Intermediate Exploratory Data Visualization in R

Introduction

In this tutorial, we will be using a few more functions from the DataExplorer package to help us perform some more exploratory visual analyses of county-level data from the Eviction Lab. We’ll also expand on our existing knowledge about the ggplot2 package to produce slightly more sophisticated visualizations—​though they will still be geared toward internal/exploratory consumption. Specifically, we’ll be learning how to:

  • Generate correlation heatmaps.

  • Quickly generate a sequence of scatter plots for multiple bivariate relationships.

  • Deal with issues involving special characters in variable names.

  • Quickly generate a sequence of box plots to assess central tendencies and dispersion for multiple variables.

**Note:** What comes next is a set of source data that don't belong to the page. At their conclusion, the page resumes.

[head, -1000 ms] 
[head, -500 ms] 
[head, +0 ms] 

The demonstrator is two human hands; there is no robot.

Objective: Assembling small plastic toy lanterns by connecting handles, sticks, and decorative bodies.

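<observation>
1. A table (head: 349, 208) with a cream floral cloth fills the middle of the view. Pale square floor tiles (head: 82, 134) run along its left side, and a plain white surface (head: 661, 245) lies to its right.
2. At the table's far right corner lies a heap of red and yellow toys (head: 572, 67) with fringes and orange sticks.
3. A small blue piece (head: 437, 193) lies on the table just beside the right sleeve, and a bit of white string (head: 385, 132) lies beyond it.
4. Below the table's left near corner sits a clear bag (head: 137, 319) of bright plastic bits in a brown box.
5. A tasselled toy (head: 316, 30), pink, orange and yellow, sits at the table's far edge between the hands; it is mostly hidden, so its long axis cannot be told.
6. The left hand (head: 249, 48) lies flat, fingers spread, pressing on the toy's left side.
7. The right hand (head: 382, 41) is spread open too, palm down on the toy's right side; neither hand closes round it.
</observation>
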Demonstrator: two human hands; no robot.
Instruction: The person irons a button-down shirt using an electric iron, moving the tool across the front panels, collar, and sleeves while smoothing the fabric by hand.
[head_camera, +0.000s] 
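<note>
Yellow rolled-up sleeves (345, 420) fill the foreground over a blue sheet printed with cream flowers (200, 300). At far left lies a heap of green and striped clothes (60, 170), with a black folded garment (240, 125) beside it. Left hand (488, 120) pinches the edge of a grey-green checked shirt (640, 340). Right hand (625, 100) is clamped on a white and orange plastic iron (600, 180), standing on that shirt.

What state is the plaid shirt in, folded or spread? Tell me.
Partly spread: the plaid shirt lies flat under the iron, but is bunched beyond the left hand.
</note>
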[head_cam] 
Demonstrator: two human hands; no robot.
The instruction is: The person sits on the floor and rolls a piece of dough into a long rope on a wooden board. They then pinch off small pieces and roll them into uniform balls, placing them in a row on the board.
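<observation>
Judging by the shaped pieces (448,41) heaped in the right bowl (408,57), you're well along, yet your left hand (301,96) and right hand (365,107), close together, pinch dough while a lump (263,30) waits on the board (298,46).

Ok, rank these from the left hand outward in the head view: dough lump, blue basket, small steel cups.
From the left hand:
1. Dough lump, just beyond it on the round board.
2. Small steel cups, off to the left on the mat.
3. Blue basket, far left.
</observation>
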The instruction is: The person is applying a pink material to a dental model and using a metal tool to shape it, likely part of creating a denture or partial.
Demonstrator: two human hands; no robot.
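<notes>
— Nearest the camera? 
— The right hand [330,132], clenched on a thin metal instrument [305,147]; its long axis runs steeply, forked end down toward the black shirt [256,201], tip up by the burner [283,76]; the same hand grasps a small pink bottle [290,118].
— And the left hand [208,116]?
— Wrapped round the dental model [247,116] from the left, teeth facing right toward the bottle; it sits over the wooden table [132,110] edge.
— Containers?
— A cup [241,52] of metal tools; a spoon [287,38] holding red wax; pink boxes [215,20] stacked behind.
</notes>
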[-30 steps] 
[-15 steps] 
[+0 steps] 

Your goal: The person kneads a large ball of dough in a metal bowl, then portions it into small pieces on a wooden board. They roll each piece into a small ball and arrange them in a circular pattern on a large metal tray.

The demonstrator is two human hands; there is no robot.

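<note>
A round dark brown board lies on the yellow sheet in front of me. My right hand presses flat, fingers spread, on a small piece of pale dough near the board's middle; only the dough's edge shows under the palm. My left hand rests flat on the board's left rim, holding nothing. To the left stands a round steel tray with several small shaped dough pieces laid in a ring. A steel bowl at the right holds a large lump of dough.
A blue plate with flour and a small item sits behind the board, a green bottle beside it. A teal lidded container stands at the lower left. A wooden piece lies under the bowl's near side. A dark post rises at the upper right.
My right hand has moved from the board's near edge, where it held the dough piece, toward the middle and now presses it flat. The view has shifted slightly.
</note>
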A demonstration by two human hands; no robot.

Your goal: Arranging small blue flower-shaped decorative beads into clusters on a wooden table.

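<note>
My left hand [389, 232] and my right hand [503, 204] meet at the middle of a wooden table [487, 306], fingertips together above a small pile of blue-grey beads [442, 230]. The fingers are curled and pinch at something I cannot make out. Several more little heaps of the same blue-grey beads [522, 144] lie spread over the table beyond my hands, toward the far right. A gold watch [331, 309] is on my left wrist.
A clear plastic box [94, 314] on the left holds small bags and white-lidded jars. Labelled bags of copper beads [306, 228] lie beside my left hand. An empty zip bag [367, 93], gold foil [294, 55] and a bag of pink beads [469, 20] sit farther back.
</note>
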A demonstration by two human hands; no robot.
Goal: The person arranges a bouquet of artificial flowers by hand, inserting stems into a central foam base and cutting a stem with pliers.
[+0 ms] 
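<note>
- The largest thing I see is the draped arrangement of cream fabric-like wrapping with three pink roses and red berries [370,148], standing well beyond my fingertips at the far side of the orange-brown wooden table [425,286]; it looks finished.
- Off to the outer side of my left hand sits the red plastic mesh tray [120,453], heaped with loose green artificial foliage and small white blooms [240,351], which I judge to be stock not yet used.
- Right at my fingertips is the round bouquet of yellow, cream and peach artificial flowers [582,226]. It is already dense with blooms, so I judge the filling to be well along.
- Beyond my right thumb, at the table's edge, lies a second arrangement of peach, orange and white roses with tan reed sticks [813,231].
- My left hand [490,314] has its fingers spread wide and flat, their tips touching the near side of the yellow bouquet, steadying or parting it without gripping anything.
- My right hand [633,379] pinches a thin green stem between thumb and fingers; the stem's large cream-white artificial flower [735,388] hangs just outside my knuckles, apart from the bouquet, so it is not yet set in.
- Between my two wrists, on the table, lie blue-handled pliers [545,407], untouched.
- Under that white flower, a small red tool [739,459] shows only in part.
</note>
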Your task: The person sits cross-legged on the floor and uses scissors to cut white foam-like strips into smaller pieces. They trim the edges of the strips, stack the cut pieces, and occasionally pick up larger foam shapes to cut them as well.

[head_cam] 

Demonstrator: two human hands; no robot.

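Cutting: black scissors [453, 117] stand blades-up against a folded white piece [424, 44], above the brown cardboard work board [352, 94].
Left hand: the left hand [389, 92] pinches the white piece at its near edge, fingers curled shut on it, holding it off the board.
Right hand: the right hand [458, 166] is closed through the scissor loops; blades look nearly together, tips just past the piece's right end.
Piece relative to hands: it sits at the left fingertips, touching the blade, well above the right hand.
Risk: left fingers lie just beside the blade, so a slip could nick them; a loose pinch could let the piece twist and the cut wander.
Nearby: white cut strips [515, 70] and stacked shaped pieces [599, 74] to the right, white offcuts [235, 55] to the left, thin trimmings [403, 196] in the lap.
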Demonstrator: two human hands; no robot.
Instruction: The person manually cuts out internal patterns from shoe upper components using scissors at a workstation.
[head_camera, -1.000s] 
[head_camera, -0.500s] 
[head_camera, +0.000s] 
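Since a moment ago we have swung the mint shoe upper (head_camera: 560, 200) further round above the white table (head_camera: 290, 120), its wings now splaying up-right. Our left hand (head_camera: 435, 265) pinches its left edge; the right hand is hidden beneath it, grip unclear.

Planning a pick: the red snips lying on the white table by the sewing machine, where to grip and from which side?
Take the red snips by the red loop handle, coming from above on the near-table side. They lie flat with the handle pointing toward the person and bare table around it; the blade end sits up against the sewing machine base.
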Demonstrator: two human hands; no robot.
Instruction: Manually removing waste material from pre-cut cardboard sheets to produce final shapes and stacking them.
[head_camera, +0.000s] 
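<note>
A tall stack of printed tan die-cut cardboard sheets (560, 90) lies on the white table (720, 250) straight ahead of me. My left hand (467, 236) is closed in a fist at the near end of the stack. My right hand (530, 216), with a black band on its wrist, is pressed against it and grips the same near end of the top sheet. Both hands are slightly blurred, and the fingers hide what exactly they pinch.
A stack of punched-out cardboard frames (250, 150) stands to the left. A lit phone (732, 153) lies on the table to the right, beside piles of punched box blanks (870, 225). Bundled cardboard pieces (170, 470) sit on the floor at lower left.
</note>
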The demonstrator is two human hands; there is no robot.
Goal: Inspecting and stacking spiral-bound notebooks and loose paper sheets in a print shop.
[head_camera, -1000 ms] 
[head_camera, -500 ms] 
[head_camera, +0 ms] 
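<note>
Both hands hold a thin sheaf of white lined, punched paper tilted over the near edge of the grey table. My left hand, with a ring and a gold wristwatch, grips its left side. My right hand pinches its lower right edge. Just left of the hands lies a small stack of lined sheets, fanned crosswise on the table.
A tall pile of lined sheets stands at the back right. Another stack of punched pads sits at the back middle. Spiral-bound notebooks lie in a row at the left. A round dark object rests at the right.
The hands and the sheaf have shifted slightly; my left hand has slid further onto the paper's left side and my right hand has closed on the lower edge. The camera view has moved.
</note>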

  • Create our own scatter plots.

  • Add additional aesthetics to an interactive ggplot.

The Dataset

The Eviction Lab has collected data from 80 million records around the country and you can read about the methodology here. As always, it is helpful to review the data dictionary to understand the meaning of the different variables (what each variable name corresponds to). If you want more detail about any of the variables, I encourage you to review the full Methodology Report.

Pre-Analysis Steps

Load the data

The first step, of course, is to read in the data. We’ll use the readr::read_csv() function (readr can be loaded by the tidyverse metapackage):

library(tidyverse)
## ── Attaching packages ─────────────────────────────────────── tidyverse 1.3.1 ──

## ✓ ggplot2 3.3.5     ✓ purrr   0.3.4
## ✓ tibble  3.1.3     ✓ dplyr   1.0.7
## ✓ tidyr   1.1.3     ✓ stringr 1.4.0
## ✓ readr   2.0.1     ✓ forcats 0.5.1

## ── Conflicts ────────────────────────────────────────── tidyverse_conflicts() ──
## x dplyr::filter()     masks stats::filter()
## x dplyr::group_rows() masks kableExtra::group_rows()
## x dplyr::lag()        masks stats::lag()
ma_counties <- read_csv("https://dds.rodrigozamith.com/files/evictions_ma_counties.csv")
## Rows: 238 Columns: 27

## ── Column specification ────────────────────────────────────────────────────────
## Delimiter: ","
## chr  (2): name, parent-location
## dbl (25): GEOID, year, population, poverty-rate, renter-occupied-households,...

##
## ℹ Use `spec()` to retrieve the full column specification for this data.
## ℹ Specify the column types or set `show_col_types = FALSE` to quiet this message.
Confirm it imported correctly

Normally, we would make sure the data imported correctly. Because we’ve previously evaluated the data from this data source, we can just take a quick look at the first few observations to confirm that the data were imported correctly.

head(ma_counties)
GEOID year name parent-location population poverty-rate renter-occupied-households pct-renter-occupied median-gross-rent median-household-income median-property-value rent-burden pct-white pct-af-am pct-hispanic pct-am-ind pct-asian pct-nh-pi pct-multiple pct-other eviction-filings evictions eviction-rate eviction-filing-rate low-flag imputed subbed
25001 2000 Barnstable County Massachusetts 222230 6.89 21035 22.18 723 45933 178800 27.7 93.38 1.73 1.35 0.52 0.61 0.02 1.56 0.83 NA NA NA NA 0 0 0
25001 2001 Barnstable County Massachusetts 222230 6.89 21096 22.18 723 45933 178800 27.7 93.38 1.73 1.35 0.52 0.61 0.02 1.56 0.83 NA NA NA NA 0 0 0
25001 2002 Barnstable County Massachusetts 222230 6.89 21157 22.18 723 45933 178800 27.7 93.38 1.73 1.35 0.52 0.61 0.02 1.56 0.83 NA NA NA NA 0 0 0
25001 2003 Barnstable County Massachusetts 222230 6.89 21218 22.18 723 45933 178800 27.7 93.38 1.73 1.35 0.52 0.61 0.02 1.56 0.83 767 751 3.54 3.61 0 0 0
25001 2004 Barnstable County Massachusetts 222230 6.89 21279 22.18 723 45933 178800 27.7 93.38 1.73 1.35 0.52 0.61 0.02 1.56 0.83 NA NA NA NA 0 0 0
25001 2005 Barnstable County Massachusetts 222629 4.31 21340 18.91 1045 60096 399900 32.8 93.05 1.90 1.76 0.37 0.93 0.01 1.58 0.40 NA NA NA NA 0 0 0

Just like before, it appears we imported the data correctly. Each observation represents a different county (name) at a different point in time (year).

Visual Data Exploration

To continue visually inspecting our data, we can turn to some additional functions within the DataExplorer package.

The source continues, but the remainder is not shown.